What the exercise asks>
All entries must be given again exactly as written.

Given records>
····················

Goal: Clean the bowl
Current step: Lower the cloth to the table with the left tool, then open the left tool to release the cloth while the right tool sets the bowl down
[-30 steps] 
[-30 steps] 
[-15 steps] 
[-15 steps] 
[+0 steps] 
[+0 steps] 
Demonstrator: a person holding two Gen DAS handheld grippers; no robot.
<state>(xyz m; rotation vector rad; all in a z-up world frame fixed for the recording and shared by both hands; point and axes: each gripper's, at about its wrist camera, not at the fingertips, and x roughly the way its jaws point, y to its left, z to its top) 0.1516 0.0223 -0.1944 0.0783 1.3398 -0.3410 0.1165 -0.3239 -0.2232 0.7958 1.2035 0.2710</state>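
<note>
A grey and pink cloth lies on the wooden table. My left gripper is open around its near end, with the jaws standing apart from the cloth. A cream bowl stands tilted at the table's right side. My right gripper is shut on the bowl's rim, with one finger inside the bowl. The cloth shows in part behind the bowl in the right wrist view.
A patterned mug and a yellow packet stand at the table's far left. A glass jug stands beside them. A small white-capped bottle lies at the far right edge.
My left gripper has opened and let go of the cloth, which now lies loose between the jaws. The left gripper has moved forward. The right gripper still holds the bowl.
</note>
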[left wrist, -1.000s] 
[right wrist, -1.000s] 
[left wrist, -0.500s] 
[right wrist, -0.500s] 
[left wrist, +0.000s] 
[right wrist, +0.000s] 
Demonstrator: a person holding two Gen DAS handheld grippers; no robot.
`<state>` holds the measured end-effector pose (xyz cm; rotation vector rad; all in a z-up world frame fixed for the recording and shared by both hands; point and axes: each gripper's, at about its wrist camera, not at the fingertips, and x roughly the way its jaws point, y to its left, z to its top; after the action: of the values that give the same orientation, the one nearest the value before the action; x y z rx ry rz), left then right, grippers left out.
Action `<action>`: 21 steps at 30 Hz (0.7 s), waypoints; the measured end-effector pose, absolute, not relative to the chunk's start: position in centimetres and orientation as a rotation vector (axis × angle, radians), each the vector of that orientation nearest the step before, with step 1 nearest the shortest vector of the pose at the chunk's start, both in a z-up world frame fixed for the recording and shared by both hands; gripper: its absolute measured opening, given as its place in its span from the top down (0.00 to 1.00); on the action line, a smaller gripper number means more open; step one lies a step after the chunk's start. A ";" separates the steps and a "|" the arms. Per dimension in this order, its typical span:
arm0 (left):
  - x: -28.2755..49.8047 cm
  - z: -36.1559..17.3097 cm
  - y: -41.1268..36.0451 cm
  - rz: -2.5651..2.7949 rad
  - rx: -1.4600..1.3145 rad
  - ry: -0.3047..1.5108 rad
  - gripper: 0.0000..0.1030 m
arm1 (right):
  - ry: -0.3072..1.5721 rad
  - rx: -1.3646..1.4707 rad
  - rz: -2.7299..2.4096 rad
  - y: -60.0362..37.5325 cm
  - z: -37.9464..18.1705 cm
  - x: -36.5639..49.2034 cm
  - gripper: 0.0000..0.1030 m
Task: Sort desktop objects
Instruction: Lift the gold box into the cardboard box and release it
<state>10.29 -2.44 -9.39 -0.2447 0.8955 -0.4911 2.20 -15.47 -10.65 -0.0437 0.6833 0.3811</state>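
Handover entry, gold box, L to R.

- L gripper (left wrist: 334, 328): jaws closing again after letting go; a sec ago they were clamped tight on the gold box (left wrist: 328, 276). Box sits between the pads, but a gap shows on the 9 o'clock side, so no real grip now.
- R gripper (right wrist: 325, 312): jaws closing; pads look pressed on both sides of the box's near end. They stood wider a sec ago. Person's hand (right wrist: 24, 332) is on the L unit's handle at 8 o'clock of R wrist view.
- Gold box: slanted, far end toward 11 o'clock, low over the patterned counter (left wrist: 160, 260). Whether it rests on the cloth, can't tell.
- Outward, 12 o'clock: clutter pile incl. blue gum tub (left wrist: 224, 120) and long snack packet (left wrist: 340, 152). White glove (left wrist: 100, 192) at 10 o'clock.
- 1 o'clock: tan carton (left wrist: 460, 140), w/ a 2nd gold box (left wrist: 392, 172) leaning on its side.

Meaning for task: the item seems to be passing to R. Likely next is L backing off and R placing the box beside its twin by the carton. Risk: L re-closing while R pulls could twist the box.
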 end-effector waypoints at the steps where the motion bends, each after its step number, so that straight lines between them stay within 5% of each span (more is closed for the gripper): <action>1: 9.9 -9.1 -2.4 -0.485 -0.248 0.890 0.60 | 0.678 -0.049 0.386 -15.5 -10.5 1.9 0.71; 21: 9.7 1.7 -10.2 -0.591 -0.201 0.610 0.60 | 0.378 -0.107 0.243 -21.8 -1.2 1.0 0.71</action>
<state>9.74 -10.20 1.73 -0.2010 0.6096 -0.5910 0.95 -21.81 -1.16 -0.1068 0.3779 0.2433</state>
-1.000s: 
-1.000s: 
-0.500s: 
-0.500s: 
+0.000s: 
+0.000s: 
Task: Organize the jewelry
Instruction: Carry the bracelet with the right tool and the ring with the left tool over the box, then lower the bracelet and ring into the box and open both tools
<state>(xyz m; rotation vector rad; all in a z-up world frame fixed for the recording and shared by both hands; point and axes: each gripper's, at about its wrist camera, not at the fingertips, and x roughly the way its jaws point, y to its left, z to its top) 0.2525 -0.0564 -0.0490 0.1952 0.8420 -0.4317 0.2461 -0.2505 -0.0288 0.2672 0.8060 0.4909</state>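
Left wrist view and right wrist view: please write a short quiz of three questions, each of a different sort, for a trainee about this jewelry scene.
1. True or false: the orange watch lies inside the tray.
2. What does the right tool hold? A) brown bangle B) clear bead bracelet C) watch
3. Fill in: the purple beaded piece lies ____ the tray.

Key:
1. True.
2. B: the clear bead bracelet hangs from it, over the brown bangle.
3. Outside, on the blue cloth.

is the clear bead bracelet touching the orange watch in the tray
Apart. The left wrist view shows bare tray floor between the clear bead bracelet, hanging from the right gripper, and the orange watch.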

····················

Solved exercise>
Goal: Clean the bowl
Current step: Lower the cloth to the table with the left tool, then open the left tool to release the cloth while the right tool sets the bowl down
[-30 steps] 
[-30 steps] 
[-15 steps] 
[-15 steps] 
[+0 steps] 
[+0 steps] 
Demonstrator: a person holding two Gen DAS handheld grippers; no robot.
<state>(xyz m; rotation vector rad; all in a z-up world frame fixed for the recording and shared by both hands; point and axes: each gripper's, at about its wrist camera, not at the fingertips, and x roughly the way its jaws point, y to its left, z to its top) 0.1516 0.0223 -0.1944 0.0783 1.3398 -0.3410 0.1165 -0.3239 -0.2232 0.7958 1.2035 0.2710</state>
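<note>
A grey and pink cloth lies on the wooden table. My left gripper is open around its near end, with the jaws standing apart from the cloth. A cream bowl stands tilted at the table's right side. My right gripper is shut on the bowl's rim, with one finger inside the bowl. The cloth shows in part behind the bowl in the right wrist view.
A patterned mug and a yellow packet stand at the table's far left. A glass jug stands beside them. A small white-capped bottle lies at the far right edge.
My left gripper has opened and let go of the cloth, which now lies loose between the jaws. The left gripper has moved forward. The right gripper still holds the bowl.
</note>
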[left wrist, -1.000s] 
[right wrist, -1.000s] 
[left wrist, -0.500s] 
[right wrist, -0.500s] 
[left wrist, +0.000s] 
[right wrist, +0.000s] 
Demonstrator: a person holding two Gen DAS handheld grippers; no robot.
`<state>` holds the measured end-effector pose (xyz cm; rotation vector rad; all in a z-up world frame fixed for the recording and shared by both hands; point and axes: each gripper's, at about its wrist camera, not at the fingertips, and x roughly the way its jaws point, y to its left, z to its top; after the action: of the values that give the same orientation, the one nearest the value before the action; x y z rx ry rz), left then right, grippers left out.
Action `<action>`: 21 steps at 30 Hz (0.7 s), waypoints; the measured end-effector pose, absolute, not relative to the chunk's start: position in centimetres and orientation as a rotation vector (axis × angle, radians), each the vector of that orientation nearest the step before, with step 1 nearest the shortest vector of the pose at the chunk's start, both in a z-up world frame fixed for the recording and shared by both hands; gripper: its absolute measured opening, given as its place in its span from the top down (0.00 to 1.00); on the action line, a smaller gripper number means more open; step one lies a step after the chunk's start. A ";" separates the steps and a "|" the arms. Per dimension in this order, its typical span:
arm0 (left):
  - x: -28.2755..49.8047 cm
  - z: -36.1559..17.3097 cm
  - y: -41.1268..36.0451 cm
  - rz: -2.5651..2.7949 rad
  - rx: -1.4600..1.3145 rad
  - ry: -0.3047..1.5108 rad
  - gripper: 0.0000..0.1030 m
arm1 (right):
  - ry: -0.3072..1.5721 rad
  - rx: -1.3646..1.4707 rad
  - rz: -2.7299..2.4096 rad
  - y: -60.0362..37.5325 cm
  - z: -37.9464..18.1705 cm
  - x: -36.5639..49.2034 cm
  - gripper: 0.0000..0.1030 m
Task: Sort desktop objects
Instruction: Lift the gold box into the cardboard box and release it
<state>10.29 -2.44 -9.39 -0.2447 0.8955 -0.4911 2.20 -15.47 -10.65 -0.0437 0.6833 0.3811</state>
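Handover entry, gold box, L to R.

- L gripper (left wrist: 334, 328): jaws closing again after letting go; a sec ago they were clamped tight on the gold box (left wrist: 328, 276). Box sits between the pads, but a gap shows on the 9 o'clock side, so no real grip now.
- R gripper (right wrist: 325, 312): jaws closing; pads look pressed on both sides of the box's near end. They stood wider a sec ago. Person's hand (right wrist: 24, 332) is on the L unit's handle at 8 o'clock of R wrist view.
- Gold box: slanted, far end toward 11 o'clock, low over the patterned counter (left wrist: 160, 260). Whether it rests on the cloth, can't tell.
- Outward, 12 o'clock: clutter pile incl. blue gum tub (left wrist: 224, 120) and long snack packet (left wrist: 340, 152). White glove (left wrist: 100, 192) at 10 o'clock.
- 1 o'clock: tan carton (left wrist: 460, 140), w/ a 2nd gold box (left wrist: 392, 172) leaning on its side.

Meaning for task: the item seems to be passing to R. Likely next is L backing off and R placing the box beside its twin by the carton. Risk: L re-closing while R pulls could twist the box.
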 end-effector waypoints at the steps where the motion bends, each after its step number, so that straight lines between them stay within 5% of each span (more is closed for the gripper): <action>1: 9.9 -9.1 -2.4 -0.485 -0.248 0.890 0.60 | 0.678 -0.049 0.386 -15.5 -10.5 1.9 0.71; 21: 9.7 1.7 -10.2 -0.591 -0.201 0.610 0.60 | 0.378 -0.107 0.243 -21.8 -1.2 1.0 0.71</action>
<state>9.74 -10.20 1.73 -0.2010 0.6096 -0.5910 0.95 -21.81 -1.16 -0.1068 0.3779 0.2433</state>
-1.000s: 
-1.000s: 
-0.500s: 
-0.500s: 
+0.000s: 
+0.000s: 
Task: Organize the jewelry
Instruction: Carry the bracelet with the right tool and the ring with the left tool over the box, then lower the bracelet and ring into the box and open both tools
<state>(xyz m; rotation vector rad; all in a z-up world frame fixed for the recording and shared by both hands; point and axes: each gripper's, at about its wrist camera, not at the fingertips, and x roughly the way its jaws point, y to its left, z to its top) 0.2525 -0.0564 -0.0490 0.1952 0.8420 -0.4317 0.2461 -0.2505 -0.0288 0.2672 0.8060 0.4909</state>
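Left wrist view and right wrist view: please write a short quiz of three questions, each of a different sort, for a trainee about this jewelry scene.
1. True or false: the orange watch lies inside the tray.
2. What does the right tool hold? A) brown bangle B) clear bead bracelet C) watch
3. Fill in: the purple beaded piece lies ____ the tray.

Key:
1. True.
2. B: the clear bead bracelet hangs from it, over the brown bangle.
3. Outside, on the blue cloth.

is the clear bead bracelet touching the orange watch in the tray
Apart. The left wrist view shows bare tray floor between the clear bead bracelet, hanging from the right gripper, and the orange watch.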

The exercise has been answered, and the work is done.